TASK GOAL.
Search the material for the word "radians" and report each line where it turns up.

EXERCISE MATERIALS.
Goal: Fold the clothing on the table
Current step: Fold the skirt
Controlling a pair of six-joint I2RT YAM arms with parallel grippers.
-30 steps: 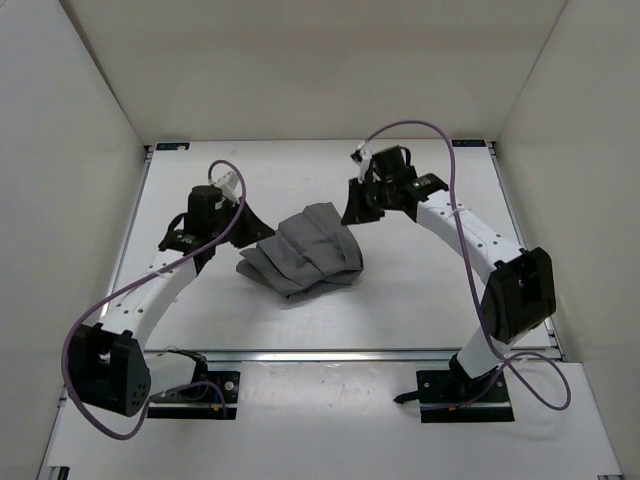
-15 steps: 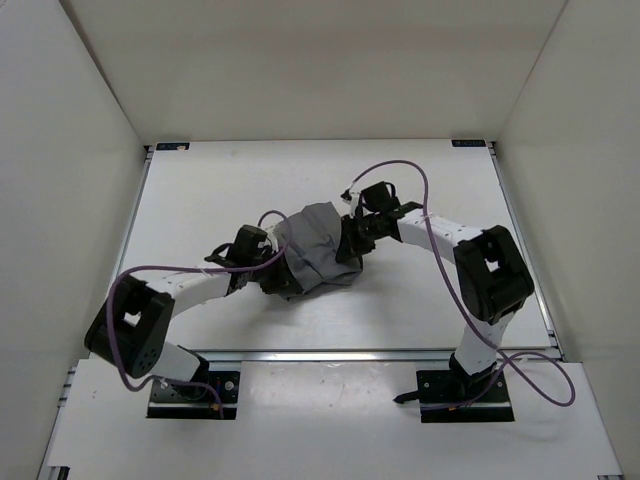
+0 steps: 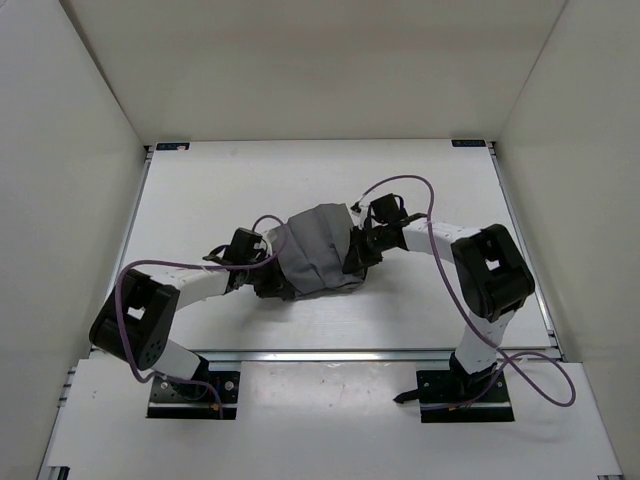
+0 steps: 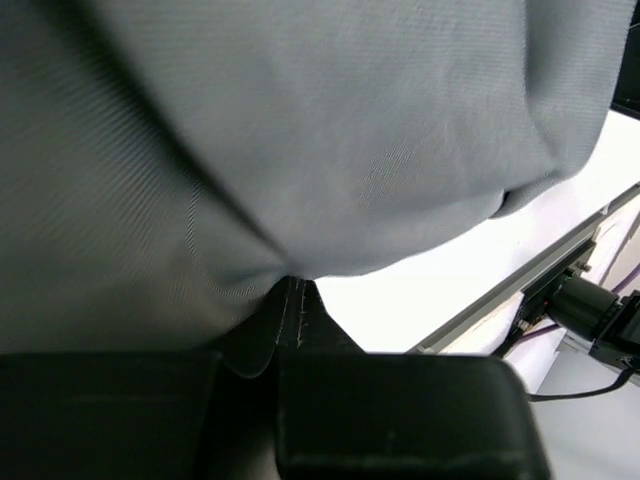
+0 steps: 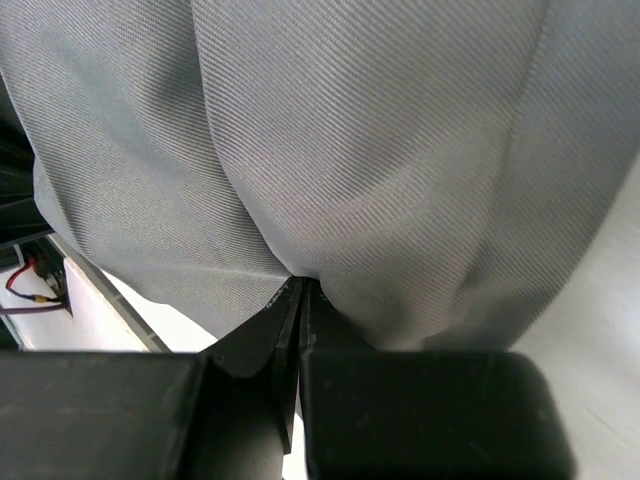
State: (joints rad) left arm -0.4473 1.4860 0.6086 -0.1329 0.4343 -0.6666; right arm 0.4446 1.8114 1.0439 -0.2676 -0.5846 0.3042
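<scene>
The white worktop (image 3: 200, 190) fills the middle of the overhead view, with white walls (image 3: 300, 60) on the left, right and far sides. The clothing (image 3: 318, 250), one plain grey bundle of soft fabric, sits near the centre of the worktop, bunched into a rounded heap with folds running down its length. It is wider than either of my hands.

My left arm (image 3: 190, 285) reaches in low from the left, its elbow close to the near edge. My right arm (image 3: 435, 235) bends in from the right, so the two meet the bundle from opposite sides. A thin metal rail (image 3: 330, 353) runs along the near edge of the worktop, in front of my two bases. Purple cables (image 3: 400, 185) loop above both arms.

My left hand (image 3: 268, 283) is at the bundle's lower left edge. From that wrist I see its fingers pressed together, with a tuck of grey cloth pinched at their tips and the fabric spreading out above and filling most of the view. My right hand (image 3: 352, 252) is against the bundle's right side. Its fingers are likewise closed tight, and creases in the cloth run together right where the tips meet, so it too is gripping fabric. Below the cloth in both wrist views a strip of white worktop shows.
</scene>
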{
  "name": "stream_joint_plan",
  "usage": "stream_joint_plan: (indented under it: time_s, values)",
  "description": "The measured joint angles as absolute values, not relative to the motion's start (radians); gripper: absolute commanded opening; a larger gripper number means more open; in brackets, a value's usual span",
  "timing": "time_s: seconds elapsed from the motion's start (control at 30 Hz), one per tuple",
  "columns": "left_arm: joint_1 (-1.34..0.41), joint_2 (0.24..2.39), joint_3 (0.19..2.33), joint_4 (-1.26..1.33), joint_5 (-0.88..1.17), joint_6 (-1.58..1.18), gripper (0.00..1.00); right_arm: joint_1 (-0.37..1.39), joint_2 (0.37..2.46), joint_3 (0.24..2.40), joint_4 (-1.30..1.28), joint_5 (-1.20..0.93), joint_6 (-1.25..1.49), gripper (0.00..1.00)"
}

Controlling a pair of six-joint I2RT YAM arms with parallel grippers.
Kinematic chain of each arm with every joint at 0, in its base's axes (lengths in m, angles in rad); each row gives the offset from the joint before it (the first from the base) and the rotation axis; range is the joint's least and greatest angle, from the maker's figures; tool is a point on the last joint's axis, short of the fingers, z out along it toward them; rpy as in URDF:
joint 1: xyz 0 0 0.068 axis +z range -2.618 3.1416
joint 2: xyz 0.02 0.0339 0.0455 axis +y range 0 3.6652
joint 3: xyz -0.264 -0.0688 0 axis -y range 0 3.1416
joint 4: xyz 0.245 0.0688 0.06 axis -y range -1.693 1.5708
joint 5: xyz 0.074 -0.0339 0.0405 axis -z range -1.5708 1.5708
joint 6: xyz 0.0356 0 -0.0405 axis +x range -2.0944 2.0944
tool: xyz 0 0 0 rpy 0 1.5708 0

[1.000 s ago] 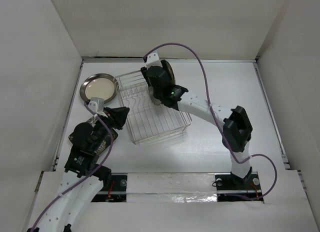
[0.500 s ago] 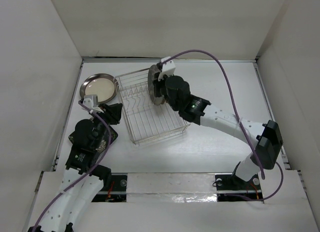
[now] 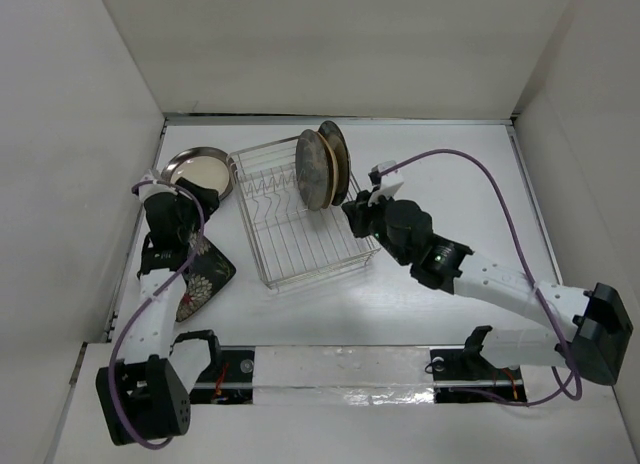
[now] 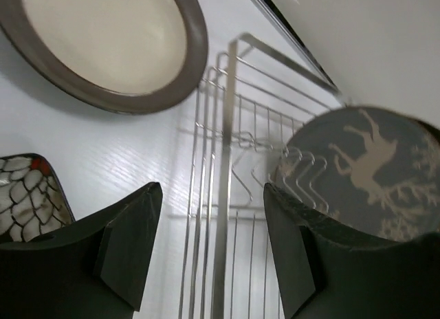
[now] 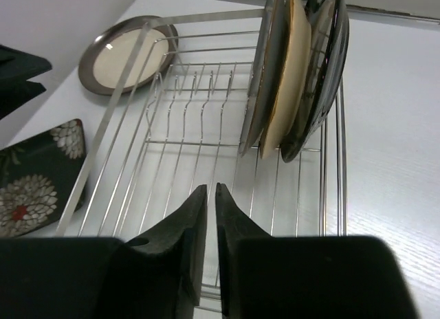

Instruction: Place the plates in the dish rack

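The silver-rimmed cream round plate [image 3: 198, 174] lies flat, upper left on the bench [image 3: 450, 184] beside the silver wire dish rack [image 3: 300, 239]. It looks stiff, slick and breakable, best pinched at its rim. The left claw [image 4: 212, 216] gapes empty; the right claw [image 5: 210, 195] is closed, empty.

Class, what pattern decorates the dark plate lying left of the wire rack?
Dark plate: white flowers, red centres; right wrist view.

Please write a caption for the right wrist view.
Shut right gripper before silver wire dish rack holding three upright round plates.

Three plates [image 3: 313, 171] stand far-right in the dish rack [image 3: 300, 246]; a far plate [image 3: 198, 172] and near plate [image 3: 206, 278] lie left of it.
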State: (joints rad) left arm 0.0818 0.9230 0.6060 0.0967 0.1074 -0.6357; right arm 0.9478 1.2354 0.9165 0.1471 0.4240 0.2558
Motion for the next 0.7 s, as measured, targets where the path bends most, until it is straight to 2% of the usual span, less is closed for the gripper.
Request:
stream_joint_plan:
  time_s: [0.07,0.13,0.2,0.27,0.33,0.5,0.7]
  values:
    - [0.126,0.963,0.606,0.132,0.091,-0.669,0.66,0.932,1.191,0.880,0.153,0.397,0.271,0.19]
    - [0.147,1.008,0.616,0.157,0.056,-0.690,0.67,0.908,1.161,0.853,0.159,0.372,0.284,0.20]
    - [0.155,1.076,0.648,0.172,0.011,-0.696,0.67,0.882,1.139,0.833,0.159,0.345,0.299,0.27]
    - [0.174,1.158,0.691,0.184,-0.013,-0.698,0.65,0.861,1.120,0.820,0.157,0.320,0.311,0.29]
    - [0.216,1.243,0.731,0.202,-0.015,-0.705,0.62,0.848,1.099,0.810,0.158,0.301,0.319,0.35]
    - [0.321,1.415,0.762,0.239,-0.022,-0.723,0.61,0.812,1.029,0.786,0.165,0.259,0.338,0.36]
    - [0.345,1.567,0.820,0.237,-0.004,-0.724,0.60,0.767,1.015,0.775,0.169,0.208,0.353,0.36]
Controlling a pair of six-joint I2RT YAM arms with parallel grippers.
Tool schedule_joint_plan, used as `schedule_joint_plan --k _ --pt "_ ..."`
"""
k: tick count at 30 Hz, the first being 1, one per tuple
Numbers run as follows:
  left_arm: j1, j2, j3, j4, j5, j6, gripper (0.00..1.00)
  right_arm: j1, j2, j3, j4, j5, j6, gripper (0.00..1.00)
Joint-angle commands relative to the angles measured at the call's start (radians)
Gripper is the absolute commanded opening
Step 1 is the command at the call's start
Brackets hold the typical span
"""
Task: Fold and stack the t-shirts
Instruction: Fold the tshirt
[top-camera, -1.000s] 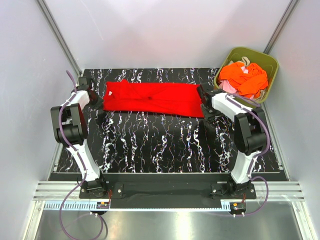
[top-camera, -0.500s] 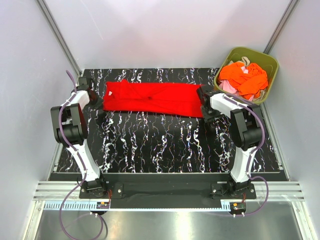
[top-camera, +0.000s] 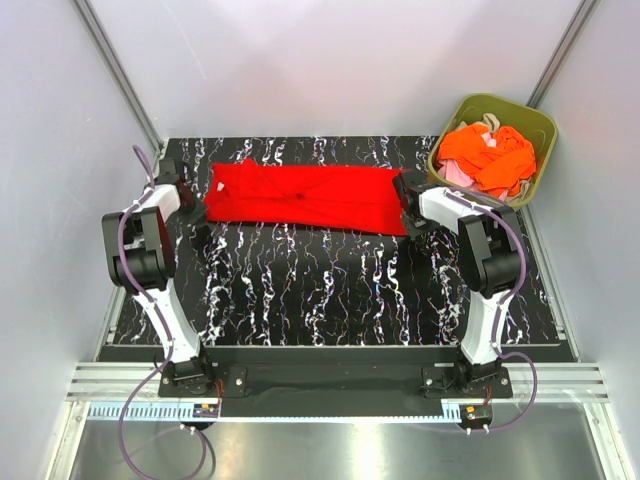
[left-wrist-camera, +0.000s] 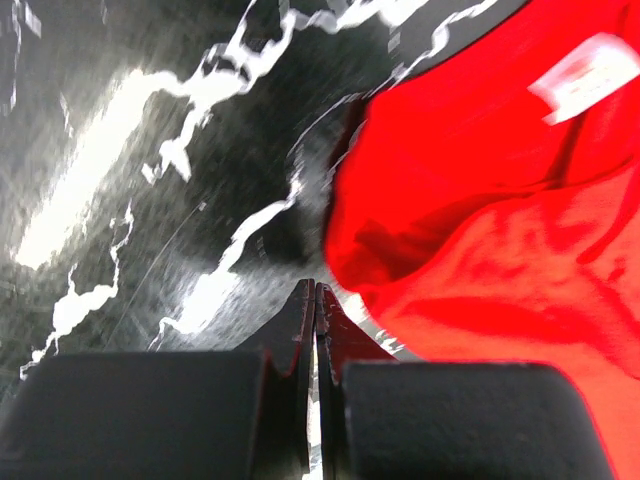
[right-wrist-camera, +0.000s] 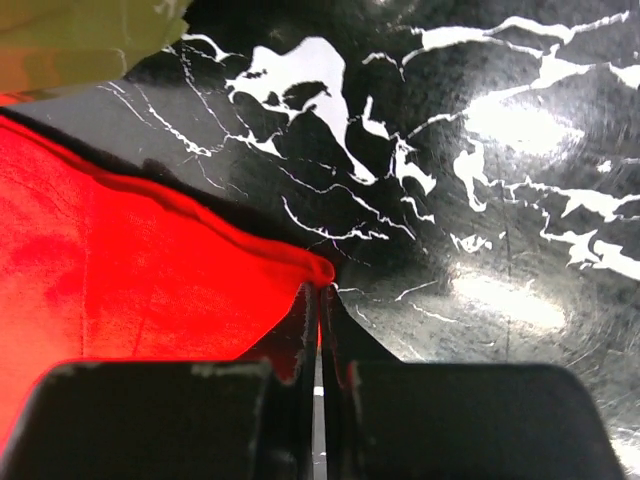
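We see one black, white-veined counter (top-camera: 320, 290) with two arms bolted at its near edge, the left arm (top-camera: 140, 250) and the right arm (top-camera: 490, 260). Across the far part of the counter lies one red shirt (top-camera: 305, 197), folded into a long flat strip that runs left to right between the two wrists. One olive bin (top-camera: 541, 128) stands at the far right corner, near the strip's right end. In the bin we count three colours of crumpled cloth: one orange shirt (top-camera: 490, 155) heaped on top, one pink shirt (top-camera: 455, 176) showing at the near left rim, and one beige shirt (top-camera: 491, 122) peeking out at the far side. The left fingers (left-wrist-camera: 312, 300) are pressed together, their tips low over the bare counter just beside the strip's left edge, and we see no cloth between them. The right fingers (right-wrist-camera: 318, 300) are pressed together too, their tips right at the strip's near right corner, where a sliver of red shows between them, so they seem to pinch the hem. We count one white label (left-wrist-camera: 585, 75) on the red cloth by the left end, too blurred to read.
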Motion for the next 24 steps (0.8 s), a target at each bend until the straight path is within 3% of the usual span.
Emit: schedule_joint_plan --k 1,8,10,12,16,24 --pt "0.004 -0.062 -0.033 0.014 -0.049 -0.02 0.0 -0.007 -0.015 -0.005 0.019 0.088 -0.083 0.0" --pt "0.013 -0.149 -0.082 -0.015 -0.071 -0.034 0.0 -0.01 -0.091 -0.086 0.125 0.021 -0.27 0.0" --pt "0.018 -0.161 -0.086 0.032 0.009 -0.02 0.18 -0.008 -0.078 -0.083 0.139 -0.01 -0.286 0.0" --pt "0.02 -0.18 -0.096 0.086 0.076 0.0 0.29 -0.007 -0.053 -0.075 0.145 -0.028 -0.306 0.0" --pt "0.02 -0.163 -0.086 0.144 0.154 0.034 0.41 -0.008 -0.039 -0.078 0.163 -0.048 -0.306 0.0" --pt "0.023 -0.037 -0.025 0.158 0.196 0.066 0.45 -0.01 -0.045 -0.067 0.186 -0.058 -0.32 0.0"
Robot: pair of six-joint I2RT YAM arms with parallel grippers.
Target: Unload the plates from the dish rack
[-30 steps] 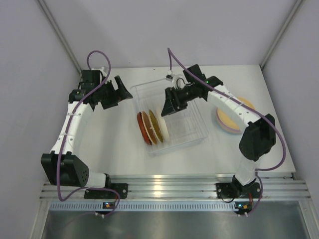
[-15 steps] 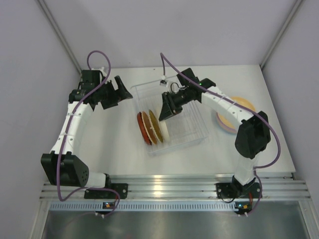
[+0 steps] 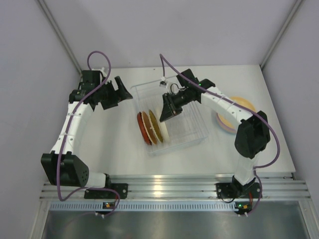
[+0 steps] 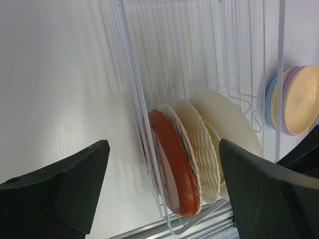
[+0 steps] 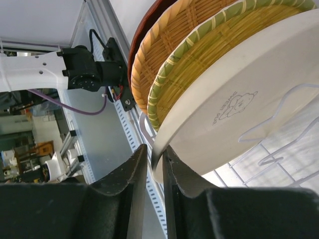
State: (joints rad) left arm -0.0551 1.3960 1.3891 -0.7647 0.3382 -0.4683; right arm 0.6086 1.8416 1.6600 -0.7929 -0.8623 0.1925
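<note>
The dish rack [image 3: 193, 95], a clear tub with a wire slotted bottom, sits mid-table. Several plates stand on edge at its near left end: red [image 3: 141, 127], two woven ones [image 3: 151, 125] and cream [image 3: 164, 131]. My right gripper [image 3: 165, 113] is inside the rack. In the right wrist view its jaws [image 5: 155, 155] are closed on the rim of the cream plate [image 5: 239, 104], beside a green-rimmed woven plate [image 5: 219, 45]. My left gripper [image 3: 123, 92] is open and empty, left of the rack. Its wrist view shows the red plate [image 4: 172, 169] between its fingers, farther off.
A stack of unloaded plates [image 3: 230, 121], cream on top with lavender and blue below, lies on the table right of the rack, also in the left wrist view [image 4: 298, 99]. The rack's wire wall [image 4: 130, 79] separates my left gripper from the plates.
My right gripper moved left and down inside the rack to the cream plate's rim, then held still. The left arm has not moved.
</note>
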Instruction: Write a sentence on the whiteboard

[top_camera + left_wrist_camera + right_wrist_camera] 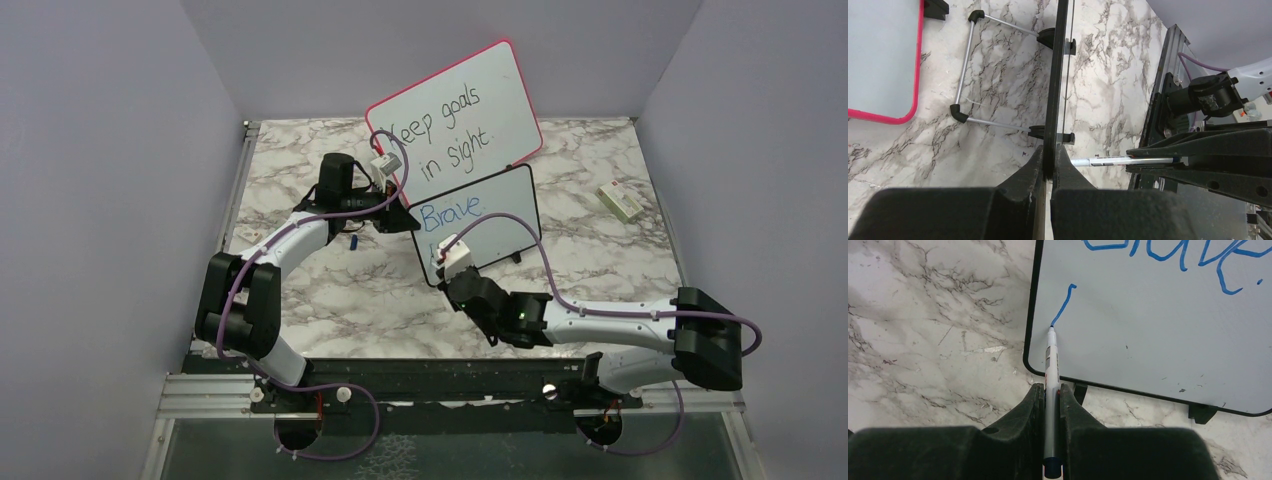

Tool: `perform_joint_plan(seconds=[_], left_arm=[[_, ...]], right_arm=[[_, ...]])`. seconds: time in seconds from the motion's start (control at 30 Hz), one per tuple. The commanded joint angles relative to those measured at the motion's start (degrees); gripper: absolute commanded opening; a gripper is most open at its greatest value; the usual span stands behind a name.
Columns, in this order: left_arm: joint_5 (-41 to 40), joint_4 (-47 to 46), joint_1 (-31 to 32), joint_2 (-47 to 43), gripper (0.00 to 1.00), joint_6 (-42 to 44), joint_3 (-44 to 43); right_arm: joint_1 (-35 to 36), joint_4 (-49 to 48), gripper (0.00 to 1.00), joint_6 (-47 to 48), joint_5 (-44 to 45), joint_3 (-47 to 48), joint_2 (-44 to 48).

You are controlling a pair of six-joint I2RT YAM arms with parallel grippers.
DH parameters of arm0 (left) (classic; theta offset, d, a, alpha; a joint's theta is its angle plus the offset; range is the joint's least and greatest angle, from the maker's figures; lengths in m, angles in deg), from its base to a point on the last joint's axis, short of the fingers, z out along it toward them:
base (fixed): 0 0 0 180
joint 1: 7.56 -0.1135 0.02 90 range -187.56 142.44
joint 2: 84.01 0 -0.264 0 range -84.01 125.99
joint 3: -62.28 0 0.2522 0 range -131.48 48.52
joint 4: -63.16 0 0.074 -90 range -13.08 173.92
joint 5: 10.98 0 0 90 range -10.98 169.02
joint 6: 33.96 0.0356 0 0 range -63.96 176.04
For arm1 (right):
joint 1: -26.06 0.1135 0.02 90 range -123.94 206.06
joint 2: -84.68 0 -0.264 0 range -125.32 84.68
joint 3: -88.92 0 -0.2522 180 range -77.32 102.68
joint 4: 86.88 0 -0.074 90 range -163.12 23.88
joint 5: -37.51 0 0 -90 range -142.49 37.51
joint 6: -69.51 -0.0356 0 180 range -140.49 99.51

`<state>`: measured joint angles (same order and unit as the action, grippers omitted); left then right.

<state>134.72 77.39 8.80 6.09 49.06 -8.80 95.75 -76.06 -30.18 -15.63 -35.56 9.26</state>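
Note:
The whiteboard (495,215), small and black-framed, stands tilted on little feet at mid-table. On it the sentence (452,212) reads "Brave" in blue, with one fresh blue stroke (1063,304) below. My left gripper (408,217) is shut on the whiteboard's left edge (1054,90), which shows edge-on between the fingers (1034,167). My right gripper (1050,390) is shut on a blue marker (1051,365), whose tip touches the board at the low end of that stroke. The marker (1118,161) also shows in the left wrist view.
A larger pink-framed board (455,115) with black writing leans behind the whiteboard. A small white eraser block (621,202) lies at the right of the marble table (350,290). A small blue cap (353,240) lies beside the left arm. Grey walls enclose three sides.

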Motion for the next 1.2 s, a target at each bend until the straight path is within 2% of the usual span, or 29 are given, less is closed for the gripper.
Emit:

YOUR SOLUTION.
  "description": "The measured joint angles as absolute values, not relative to the motion's start (radians); gripper: absolute commanded opening; a larger gripper number means more open; in brackets, a value's usual span",
Joint-angle commands relative to the angles measured at the call's start (radians)

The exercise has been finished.